Spicy Bacon and Tomato Pasta

You only need a small portion of pasta as the yellow pepper and broccoli bulk it out

I’d forgotten how good Spicy Bacon and Tomato Pasta is from the Hairy Dieters. It’s great hot or cold, so invariably I used to prep it the night before and take it into work for lunch the next day. Since I’ve been working from home for the last seven months some of my lunchtime meals have been more extravagant, but it’s good to go back to basics and save some time in the kitchen!

Check the packaging (or review the nutritional information online) to make sure your tomato and basil sauce has no more than 6g of fat per 100g – I buy the little stir-in pots from Dolmio (150g) which are a rip-off, but they taste good and some are low-fat. If you’re on a budget, use regular broccoli cut into small florets rather than tenderstem.  This is a good meal to introduce kids to vege. My teenage son is too pre-occupied with the pasta, sauce and bacon to notice that I’ve included some diced yellow pepper in there ;-).

Love simple and quick low-cal pasta dishes? Check out tagliatelle carbonara, prawn pasta salad, simple tuna and sweetcorn pasta salad and pea and prosciutto pasta.
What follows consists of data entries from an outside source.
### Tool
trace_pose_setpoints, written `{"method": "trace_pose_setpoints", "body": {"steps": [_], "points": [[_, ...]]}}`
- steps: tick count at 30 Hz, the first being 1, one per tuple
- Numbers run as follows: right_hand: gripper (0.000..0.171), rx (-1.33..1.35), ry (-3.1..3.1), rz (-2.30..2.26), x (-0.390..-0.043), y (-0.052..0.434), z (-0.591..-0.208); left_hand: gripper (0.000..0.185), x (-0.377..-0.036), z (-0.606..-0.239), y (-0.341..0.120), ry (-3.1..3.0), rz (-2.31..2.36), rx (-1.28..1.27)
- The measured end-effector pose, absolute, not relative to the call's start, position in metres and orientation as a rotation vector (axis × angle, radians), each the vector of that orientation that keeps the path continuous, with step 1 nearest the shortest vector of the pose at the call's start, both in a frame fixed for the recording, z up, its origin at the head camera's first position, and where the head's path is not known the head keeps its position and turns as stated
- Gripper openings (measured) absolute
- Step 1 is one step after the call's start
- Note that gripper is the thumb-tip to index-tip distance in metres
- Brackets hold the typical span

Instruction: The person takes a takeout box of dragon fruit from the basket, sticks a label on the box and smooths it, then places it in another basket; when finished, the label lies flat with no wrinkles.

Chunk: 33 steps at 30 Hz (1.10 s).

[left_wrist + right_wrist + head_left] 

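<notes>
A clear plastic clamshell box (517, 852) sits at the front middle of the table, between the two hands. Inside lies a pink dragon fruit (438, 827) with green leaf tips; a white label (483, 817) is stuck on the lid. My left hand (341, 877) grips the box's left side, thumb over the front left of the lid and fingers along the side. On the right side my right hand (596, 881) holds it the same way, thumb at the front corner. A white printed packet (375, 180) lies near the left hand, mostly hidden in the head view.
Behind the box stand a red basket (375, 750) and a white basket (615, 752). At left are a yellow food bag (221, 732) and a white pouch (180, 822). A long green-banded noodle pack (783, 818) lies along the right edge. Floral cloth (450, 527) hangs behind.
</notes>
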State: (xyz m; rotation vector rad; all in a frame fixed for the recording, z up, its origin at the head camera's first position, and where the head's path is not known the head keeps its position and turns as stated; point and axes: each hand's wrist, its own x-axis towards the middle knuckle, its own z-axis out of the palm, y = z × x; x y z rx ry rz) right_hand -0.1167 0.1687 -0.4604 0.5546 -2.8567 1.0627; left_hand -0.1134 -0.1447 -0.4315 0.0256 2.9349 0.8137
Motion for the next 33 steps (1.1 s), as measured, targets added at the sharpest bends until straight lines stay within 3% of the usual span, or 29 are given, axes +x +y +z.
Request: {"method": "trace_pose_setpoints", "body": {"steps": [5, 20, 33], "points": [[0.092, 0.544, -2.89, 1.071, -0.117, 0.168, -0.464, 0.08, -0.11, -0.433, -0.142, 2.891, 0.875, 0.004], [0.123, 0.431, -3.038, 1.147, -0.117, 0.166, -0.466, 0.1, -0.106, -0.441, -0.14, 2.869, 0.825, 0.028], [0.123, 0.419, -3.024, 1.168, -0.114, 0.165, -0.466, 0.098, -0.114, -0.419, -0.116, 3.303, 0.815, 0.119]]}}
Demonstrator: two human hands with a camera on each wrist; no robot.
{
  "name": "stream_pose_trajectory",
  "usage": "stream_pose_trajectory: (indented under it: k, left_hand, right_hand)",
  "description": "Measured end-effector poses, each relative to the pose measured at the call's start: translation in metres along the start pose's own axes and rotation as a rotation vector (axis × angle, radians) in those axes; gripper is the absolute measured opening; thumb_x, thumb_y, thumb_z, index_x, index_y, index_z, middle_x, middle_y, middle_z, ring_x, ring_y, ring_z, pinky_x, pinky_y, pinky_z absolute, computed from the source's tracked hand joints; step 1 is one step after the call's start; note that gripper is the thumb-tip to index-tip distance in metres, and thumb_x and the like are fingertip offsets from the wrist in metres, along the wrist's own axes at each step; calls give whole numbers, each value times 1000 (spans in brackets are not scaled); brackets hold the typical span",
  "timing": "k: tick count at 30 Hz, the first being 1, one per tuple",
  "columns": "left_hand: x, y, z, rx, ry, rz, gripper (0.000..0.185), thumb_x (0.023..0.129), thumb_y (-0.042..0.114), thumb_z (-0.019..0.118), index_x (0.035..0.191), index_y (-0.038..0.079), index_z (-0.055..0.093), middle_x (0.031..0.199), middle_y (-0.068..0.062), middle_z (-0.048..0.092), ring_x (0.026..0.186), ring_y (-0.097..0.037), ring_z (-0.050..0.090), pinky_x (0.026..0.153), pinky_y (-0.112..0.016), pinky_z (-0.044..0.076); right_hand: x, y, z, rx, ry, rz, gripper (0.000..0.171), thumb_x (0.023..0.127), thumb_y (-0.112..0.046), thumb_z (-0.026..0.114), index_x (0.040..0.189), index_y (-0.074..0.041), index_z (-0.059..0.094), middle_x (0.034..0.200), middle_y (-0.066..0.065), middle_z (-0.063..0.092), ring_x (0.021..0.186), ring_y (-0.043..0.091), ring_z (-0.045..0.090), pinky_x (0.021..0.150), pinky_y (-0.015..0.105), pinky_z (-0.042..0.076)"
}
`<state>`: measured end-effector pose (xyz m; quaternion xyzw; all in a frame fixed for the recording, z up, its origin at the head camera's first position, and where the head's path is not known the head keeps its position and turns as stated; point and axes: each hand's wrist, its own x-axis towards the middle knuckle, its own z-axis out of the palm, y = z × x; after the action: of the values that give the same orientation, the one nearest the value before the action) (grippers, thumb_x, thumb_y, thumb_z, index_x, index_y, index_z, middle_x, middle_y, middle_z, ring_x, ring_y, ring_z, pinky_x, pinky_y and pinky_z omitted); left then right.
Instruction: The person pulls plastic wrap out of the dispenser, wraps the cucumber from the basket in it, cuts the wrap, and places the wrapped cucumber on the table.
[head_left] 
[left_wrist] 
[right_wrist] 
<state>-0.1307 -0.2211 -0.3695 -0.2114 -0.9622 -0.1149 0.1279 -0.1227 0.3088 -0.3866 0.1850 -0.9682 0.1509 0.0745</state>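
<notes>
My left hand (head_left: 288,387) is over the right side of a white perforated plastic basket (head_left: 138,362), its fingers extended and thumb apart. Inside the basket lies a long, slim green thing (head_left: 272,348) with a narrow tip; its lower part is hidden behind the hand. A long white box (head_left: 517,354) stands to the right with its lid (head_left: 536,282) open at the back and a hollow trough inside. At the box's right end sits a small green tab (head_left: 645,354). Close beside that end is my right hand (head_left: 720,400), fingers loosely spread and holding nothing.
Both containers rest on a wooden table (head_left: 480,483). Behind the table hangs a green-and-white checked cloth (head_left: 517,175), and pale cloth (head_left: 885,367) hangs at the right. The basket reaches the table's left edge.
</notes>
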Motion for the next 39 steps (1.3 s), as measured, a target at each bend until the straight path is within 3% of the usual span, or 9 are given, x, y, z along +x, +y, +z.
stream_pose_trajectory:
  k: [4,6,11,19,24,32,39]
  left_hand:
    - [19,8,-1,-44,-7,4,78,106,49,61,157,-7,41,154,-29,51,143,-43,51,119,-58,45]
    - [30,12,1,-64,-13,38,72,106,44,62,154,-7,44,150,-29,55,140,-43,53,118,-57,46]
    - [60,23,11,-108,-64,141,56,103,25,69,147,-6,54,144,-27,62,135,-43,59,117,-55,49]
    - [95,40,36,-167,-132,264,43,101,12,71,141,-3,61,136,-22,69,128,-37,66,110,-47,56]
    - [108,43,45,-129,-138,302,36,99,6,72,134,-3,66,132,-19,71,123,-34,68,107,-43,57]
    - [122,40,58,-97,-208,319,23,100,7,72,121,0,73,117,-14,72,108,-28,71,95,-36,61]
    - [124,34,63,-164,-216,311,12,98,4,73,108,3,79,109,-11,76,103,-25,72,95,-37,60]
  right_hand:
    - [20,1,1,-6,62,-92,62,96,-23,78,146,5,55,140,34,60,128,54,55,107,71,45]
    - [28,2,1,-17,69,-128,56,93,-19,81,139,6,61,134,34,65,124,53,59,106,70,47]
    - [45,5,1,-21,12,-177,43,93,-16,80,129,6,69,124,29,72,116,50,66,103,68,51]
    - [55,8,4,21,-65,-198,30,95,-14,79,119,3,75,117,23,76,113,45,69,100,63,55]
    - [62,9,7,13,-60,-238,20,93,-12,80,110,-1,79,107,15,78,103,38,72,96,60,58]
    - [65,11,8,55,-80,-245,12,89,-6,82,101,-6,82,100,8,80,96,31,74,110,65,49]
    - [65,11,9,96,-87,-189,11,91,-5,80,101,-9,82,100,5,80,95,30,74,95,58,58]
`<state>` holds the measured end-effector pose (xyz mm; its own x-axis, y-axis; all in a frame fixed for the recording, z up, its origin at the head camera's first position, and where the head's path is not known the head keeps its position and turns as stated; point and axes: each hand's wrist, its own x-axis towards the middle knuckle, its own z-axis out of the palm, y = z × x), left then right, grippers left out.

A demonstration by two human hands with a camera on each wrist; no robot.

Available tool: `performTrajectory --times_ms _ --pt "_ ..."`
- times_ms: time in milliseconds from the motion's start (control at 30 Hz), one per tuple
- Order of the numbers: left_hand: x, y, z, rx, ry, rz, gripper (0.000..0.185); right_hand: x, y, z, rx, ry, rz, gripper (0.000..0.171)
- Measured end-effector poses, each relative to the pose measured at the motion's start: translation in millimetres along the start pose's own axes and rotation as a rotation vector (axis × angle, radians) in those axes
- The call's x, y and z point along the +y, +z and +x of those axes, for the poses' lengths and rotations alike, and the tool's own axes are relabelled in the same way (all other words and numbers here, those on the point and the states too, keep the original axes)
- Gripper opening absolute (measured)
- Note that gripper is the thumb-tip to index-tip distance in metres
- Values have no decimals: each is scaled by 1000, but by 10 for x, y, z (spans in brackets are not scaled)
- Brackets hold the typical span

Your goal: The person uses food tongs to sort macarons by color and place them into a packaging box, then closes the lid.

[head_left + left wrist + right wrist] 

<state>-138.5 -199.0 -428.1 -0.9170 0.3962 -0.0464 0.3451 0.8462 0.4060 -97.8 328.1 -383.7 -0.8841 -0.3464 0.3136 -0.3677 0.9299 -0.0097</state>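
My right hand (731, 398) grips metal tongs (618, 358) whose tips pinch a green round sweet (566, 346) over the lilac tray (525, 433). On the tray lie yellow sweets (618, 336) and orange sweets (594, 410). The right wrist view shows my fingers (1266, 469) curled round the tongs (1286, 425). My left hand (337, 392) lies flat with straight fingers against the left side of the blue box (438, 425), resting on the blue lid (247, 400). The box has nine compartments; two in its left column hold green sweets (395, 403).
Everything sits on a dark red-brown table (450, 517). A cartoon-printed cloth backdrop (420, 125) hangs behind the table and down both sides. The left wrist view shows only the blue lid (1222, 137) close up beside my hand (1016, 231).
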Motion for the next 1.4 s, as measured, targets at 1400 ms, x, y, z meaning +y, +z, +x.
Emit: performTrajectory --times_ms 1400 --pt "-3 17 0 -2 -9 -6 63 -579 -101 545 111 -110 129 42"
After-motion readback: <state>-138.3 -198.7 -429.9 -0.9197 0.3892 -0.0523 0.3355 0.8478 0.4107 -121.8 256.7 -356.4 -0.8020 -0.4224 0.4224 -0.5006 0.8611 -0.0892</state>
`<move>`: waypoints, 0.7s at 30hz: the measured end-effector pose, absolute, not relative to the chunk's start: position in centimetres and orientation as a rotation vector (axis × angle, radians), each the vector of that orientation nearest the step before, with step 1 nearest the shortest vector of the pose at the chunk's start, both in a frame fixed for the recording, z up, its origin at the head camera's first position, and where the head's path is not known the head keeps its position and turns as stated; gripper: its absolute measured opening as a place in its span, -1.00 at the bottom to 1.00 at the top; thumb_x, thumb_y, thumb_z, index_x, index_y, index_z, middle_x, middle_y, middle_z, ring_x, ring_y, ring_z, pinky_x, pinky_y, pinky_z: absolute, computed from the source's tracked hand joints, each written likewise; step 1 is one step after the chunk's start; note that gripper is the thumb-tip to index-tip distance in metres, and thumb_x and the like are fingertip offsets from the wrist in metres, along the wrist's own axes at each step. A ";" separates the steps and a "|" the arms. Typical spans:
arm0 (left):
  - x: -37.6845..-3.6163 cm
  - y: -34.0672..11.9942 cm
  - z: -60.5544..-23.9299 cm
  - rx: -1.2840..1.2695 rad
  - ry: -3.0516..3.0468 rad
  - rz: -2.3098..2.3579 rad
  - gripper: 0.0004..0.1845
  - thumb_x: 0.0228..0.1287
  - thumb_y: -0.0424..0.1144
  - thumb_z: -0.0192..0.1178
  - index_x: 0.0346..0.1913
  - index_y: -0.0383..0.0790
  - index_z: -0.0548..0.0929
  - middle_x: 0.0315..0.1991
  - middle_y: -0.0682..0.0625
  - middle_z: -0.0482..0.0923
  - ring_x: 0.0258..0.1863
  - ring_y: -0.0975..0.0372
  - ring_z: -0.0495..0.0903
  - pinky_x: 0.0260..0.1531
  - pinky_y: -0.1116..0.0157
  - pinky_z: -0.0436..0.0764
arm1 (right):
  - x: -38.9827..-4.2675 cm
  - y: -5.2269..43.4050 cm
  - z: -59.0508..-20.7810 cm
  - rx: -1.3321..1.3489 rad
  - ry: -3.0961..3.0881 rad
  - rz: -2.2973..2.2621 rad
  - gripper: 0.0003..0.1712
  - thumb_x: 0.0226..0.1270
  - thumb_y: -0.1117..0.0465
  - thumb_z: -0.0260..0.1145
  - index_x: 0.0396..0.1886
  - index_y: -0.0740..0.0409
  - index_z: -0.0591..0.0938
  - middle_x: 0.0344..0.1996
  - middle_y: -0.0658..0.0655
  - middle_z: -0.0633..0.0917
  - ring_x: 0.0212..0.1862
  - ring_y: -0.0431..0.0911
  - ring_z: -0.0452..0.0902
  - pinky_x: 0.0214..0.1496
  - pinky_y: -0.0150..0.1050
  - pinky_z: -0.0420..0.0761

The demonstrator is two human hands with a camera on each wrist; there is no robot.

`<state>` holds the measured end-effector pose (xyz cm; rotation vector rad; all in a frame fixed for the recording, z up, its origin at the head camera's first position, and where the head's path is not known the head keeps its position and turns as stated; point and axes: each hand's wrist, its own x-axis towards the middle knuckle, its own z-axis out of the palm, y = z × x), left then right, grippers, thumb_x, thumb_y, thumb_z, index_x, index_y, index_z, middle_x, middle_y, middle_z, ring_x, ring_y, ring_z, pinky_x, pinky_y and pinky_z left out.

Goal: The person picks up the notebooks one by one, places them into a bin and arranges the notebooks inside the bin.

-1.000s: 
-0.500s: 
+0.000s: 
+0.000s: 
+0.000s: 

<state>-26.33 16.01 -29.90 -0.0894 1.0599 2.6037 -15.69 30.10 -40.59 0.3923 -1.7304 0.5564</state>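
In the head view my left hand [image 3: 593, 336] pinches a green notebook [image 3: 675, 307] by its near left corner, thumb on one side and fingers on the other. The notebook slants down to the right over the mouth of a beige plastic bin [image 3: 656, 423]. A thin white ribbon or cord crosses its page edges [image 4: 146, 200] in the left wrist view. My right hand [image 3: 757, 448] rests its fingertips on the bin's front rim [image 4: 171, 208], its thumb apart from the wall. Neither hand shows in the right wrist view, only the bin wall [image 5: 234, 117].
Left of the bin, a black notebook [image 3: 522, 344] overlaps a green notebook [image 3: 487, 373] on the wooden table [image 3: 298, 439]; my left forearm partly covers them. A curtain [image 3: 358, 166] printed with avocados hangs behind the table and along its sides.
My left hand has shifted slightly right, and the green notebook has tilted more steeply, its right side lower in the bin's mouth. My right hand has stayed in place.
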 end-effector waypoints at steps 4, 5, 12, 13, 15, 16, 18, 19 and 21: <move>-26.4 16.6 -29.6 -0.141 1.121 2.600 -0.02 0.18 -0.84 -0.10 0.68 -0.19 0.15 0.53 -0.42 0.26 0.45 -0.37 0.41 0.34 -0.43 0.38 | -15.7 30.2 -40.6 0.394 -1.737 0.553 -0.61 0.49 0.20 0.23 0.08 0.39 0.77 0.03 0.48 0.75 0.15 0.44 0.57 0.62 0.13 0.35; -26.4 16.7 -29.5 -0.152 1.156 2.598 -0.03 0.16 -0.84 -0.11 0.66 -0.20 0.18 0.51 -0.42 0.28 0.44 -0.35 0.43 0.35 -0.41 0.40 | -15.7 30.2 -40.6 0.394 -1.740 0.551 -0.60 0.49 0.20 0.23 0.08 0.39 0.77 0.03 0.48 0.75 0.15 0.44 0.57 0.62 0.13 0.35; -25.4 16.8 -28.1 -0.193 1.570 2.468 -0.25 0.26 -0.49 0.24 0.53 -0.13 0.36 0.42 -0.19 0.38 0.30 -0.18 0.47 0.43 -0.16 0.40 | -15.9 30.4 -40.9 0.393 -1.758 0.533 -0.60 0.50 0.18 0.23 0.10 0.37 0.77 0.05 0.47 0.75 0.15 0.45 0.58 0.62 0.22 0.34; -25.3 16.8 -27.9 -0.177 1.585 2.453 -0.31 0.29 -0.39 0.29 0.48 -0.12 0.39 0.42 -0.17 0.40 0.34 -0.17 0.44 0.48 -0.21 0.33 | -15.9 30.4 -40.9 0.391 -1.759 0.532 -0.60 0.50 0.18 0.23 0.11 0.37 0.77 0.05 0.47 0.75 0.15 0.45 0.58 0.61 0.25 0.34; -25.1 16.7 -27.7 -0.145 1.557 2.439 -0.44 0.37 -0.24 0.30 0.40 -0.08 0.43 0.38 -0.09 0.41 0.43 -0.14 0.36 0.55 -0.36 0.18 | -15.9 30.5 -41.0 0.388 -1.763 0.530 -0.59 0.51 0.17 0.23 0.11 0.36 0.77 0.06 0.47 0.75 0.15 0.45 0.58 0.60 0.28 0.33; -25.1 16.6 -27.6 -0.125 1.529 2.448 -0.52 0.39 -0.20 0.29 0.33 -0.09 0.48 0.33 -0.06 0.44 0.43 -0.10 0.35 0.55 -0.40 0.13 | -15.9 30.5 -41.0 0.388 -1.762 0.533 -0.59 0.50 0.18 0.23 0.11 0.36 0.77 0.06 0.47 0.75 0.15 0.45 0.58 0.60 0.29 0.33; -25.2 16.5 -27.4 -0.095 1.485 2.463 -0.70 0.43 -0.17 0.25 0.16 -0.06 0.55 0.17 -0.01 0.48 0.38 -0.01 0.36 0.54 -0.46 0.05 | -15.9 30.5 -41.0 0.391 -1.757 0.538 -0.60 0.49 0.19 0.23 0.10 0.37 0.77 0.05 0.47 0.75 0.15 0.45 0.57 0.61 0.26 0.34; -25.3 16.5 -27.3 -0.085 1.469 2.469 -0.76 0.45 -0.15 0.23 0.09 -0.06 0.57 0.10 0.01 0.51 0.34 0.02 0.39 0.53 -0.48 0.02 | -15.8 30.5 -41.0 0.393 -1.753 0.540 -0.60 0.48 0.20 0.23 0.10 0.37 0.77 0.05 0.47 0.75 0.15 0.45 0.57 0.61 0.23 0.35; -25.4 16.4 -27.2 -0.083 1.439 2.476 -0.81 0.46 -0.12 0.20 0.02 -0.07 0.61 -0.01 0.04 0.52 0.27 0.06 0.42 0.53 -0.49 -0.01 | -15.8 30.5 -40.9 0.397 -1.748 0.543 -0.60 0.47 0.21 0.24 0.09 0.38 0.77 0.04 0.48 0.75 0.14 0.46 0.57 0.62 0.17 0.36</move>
Recipe: Spicy Bacon and Tomato Pasta   

Calories: 302 per portion  

Serves: 2

Book: Hairy Dieters – Eat for Life

Prep time: Approx 10 minutes

Cooking time: Approx 12 minutes


  • 75g dried pasta shapes, such as penne
  • 2 rashers of rindless lean smoked back bacon
  • Oil, for spraying
  • 1 large yellow pepper (deseeded and cut into 2.5cm chunks)
  • 125g tenderstem broccoli (trimmed and cut into 2cm diagonal slices)
  • 150ml cold water
  • 150g tomato and basil sauce – fresh or from a jar (look for one with no more than 6g fat per 100g)
  • 2 tbsp half-fat crème fraiche
  • Heaped ½ tsp dried chilli flakes
  • Ground black pepper

Cost per portion: Approx £2.17


Half fill a large saucepan with cold water and bring it to the boil. Add the pasta, stir well and return to the boil. Cook for 10-12 minutes or until tender, stirring occasionally.

While the pasta is cooking, trim any visible fat off the bacon and cut the rashers into 2cm wide strips. Mist a medium non-stick frying pan with oil and fry the bacon for 1 ½ – 2 minutes over a medium-high heat until lightly browned, stirring regularly. Tip it on to a plate and return the pan to the heat.

Add the pepper and stir-fry for 2 minutes until lightly browned, then add the broccoli and stir-fry for a minute with the pepper. Pour the water into the pan and simmer the vegetables for 4 minutes, stirring regularly. Add a little extra water if it completely evaporates before the end of the cooking time.

Stir in the cooked bacon, pasta sauce, crème fraiche and chilli flakes and cook until the sauce is hot, stirring constantly. Drain the pasta in a colander then tip it back into the saucepan. Add the hot bacon sauce, toss together, then season with black pepper and serve.